History of Printing and Journalism in Aden, Arabia


History of Printing and Journalism in Aden, Arabia is a five-page typescript report written by A.Y. Khan in 1940. It tells the story of the slow development of printing and publishing in Aden (in present-day Yemen) from the 1850s, when prisoners from British India were ordered to establish and operate a press in the then-British colony, until 1940. By that year printing had been placed on a sound commercial basis and a weekly Arabic newspaper, Fatat al-Jazirah (Youth of the Peninsula), had been founded. Khan stresses the role played by printer Ibrahim Rasem, who is described as “a well educated intelligent young Turk” who “infused new life in the art of printing in Aden” after the failure of numerous print shops. From 1932, his press won business from the government of Aden as well as published books and eventually the newspaper.

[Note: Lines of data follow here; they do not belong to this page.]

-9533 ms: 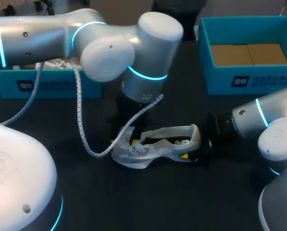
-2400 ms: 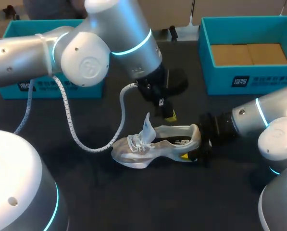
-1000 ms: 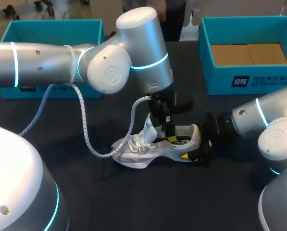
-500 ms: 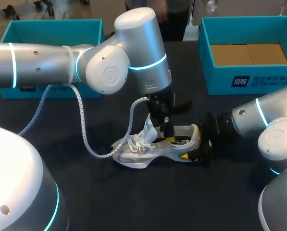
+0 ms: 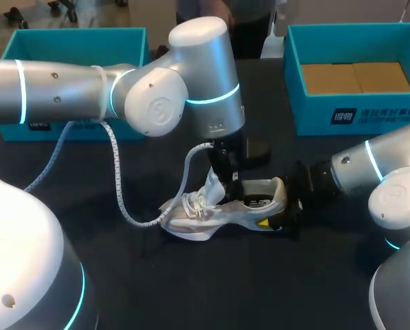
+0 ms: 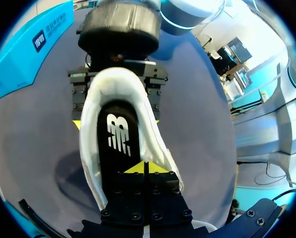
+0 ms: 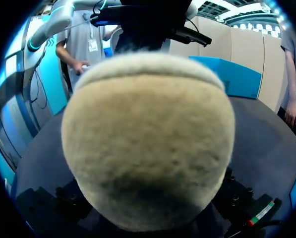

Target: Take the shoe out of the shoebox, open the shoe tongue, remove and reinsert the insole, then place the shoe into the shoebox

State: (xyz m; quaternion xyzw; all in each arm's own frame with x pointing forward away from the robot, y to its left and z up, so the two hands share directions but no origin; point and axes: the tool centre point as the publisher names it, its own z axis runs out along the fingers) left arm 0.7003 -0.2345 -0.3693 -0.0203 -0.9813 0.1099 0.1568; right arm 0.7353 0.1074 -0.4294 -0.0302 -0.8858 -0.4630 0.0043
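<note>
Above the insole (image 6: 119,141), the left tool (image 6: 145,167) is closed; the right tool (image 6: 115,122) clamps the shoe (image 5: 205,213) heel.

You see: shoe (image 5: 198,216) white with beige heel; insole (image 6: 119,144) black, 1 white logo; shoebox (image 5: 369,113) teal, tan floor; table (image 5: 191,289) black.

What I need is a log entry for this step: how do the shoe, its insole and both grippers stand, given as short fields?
shoe: sole down on the table, outside both boxes
tongue: standing up, opening exposed
insole: lying inside the shoe
left gripper: above the opening, fingers together, tips at the insole
right gripper: shut on the shoe's heel from both sides
left shoebox: far side of the table
right shoebox: far side of the table, cardboard inside
</note>
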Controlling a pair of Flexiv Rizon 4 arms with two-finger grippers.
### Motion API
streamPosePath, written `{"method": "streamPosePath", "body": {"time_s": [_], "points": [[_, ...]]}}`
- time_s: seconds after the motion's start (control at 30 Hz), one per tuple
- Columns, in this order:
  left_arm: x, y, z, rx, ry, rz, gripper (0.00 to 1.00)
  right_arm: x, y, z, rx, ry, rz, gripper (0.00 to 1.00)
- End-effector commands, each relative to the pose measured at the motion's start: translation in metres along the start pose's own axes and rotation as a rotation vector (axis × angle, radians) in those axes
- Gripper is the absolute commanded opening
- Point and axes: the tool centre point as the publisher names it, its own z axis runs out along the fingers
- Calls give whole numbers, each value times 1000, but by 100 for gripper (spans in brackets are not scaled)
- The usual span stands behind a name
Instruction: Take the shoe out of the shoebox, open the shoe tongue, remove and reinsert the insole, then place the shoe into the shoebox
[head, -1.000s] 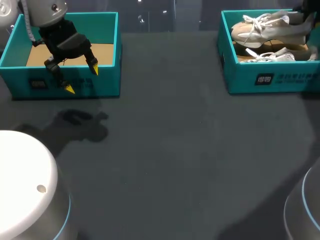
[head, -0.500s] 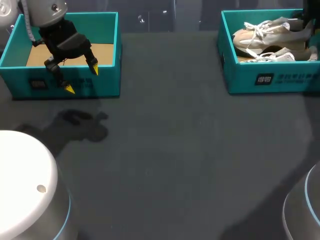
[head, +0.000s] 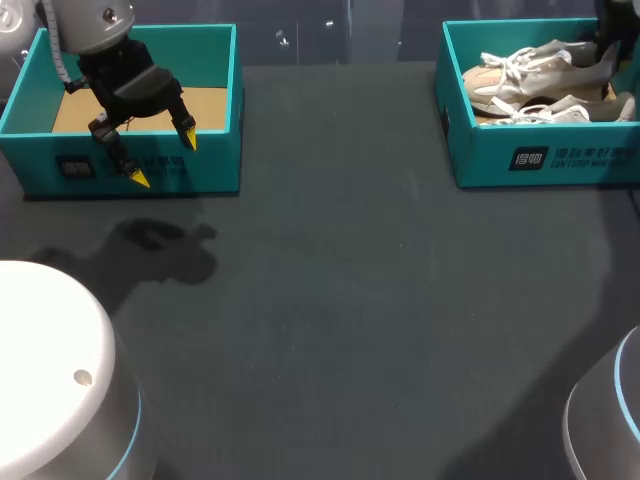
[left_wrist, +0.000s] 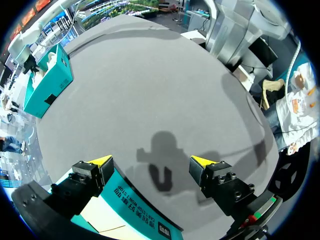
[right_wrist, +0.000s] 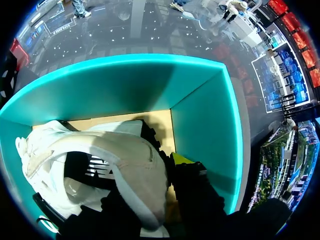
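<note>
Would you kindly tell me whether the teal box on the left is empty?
Empty, where visible: the left box shows only bare brown floor; the left arm hides part.

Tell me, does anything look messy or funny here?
Only a little. In the right shoebox, the upper shoe lies slanted across the second shoe, with its laces flopping loose. Nothing looks spilled or broken.

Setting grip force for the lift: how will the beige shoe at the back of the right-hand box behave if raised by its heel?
The shoe looks like a soft fabric sneaker, so its heel collar would probably squash under a grip. Held at the heel alone, the toe would likely sag. Its loose laces may dangle and catch the second shoe.
</note>
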Motion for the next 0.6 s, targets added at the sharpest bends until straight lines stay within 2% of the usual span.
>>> {"method": "streamPosePath", "body": {"time_s": [0.03, 0.6], "points": [[1, 0, 0, -3, -1, 1, 100, 2, 6, 7, 22, 4, 2, 0], [1, 0, 0, -3, -1, 1, 100, 7, -2, 19, 60, 23, -1, 0]]}}
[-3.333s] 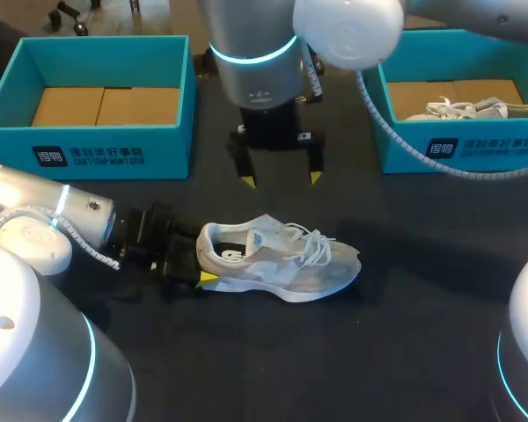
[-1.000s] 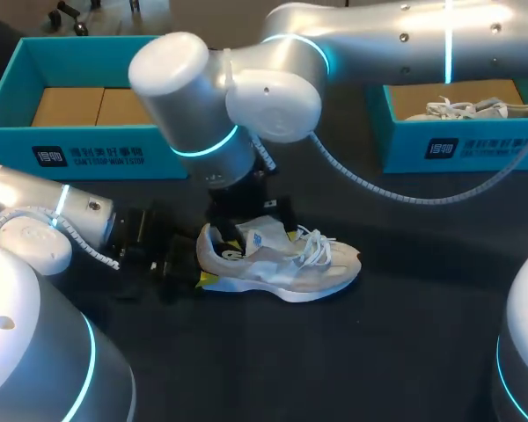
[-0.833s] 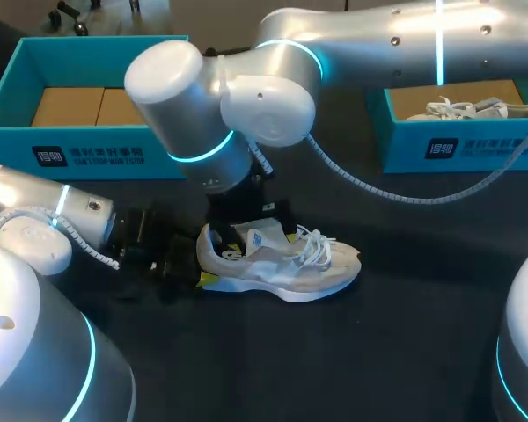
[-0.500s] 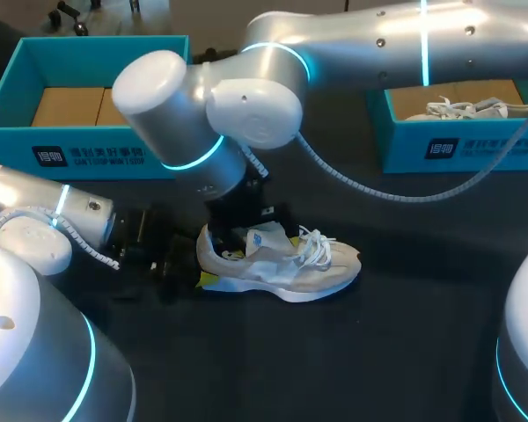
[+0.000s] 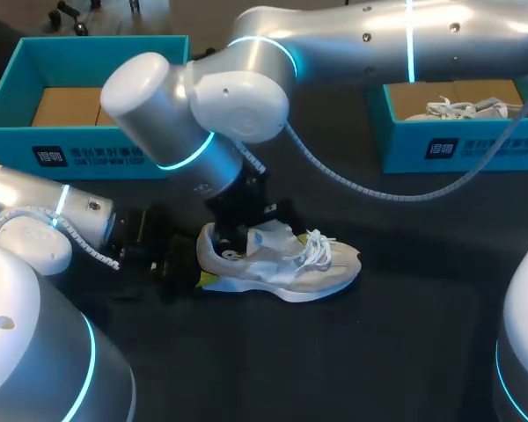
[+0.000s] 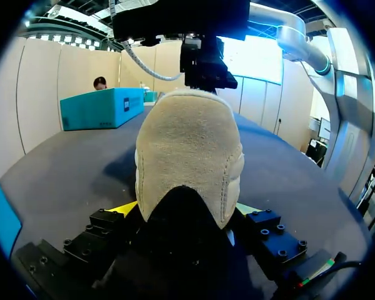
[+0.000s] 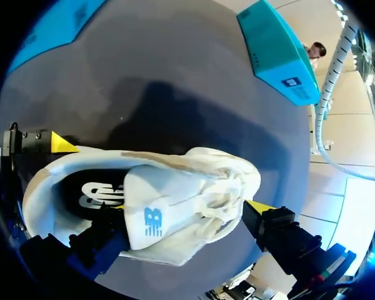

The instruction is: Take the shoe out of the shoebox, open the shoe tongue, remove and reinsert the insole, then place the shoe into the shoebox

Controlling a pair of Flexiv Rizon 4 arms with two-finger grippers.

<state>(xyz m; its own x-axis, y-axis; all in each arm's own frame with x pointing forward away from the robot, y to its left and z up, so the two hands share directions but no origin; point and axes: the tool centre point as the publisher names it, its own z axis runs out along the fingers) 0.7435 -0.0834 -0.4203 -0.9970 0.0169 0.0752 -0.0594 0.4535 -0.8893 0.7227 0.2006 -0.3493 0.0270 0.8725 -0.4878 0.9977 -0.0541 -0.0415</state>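
While right arm [image 5: 202,114] overhangs shoe [image 5: 286,264] collar, left shoebox [image 5: 88,149] stands behind.

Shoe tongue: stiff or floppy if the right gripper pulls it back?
Probably floppy: the tongue looks like a soft fabric flap, bent above the laces. Likely light; the shoe shouldn't slide much, since the left gripper clamps its heel.

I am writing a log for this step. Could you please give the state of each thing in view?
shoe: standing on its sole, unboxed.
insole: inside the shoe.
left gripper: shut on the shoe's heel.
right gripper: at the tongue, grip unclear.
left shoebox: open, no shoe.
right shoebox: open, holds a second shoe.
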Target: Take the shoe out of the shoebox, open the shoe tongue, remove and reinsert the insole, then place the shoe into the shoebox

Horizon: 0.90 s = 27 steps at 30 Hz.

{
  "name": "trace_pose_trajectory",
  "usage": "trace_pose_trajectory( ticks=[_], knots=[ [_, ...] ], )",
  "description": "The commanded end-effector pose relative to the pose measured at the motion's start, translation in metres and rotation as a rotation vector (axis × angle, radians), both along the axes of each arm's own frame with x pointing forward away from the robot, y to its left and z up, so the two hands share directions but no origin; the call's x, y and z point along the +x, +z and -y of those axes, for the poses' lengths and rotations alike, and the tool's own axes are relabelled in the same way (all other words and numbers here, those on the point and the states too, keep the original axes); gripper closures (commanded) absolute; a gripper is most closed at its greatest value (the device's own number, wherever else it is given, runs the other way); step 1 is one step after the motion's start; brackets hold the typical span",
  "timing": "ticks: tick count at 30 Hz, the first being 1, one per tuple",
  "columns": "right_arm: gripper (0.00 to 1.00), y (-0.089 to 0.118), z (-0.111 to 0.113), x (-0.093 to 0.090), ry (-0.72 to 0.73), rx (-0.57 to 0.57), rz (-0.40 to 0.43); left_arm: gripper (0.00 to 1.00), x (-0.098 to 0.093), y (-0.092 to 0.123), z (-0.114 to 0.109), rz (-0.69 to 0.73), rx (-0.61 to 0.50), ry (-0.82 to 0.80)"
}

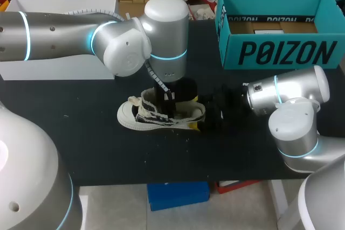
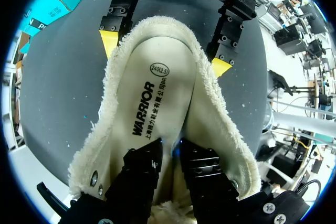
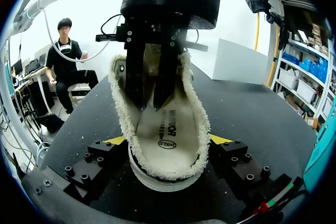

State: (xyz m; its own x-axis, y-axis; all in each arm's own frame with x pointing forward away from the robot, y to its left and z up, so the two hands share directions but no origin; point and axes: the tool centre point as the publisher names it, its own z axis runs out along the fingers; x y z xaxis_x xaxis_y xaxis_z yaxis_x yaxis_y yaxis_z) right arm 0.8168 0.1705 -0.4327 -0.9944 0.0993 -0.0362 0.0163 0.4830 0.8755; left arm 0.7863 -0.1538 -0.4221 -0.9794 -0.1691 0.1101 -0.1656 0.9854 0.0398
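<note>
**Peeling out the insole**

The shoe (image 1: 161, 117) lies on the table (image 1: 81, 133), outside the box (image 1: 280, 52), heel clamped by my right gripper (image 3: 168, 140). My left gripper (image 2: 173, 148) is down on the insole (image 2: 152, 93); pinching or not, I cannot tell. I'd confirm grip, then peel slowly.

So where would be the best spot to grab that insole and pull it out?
Probably its heel end, pinched at the edge from straight above. The insole lies flat inside the upright shoe, whose fleecy sides wall it in all round, so only the top opening is free. The right gripper clamps the heel from outside, which should steady the shoe.
</note>
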Motion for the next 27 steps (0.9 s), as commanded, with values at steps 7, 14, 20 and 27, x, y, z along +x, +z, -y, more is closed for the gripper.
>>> trace_pose_trajectory(
  ticks=[7, 14, 20, 27],
  knots=[
    [1.0, -0.002, 0.001, 0.001, -0.002, 0.0, -0.001, 0.77, 0.002, -0.052, -0.006, 0.188, 0.076, 0.009],
    [1.0, -0.002, 0.001, 0.001, -0.002, 0.0, -0.001, 0.77, 0.013, -0.075, -0.006, 0.22, 0.084, -0.034],
    [1.0, -0.002, 0.001, 0.001, -0.002, 0.0, -0.001, 0.81, 0.022, -0.096, -0.011, 0.3, 0.112, -0.042],
    [1.0, -0.002, 0.001, 0.001, -0.002, 0.0, -0.001, 0.78, 0.038, -0.112, -0.017, 0.393, 0.14, -0.04]
  ],
)
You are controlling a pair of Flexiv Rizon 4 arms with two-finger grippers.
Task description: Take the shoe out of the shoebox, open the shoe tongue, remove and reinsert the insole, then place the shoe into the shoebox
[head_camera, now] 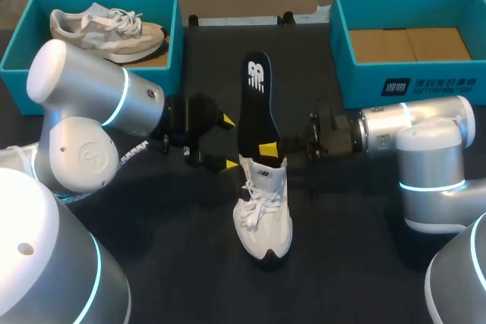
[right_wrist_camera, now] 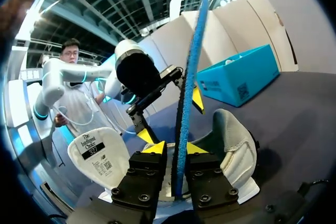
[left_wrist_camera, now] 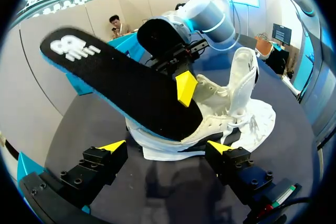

Khan also highlights the importance of journalist and intellectual Muhammad ‘Ali Luqman (1898−1966), who founded a journal, Shamsan Aden, in 1932, and went on to establish Fatat al-Jazirah, which published its first issue on January 1, 1940. A note indicates that Khan’s study was an enclosure to a dispatch from the American consul in Aden, sent to Washington in July 1944, on the subject of “Transmitting Printed Material for the Library of Congress.” According to penciled notes, the Library of Congress received the report on January 30, 1945. It was routed to “Mr. Clapp,” i.e., Verner Clapp (1901−72), an administrator with an interest in international affairs. During and after World War II, the State Department assisted the Library of Congress in acquiring foreign publications. This cooperation was a precursor of the Library’s more ambitious international acquisitions program, which was established in 1962 and continues to the present.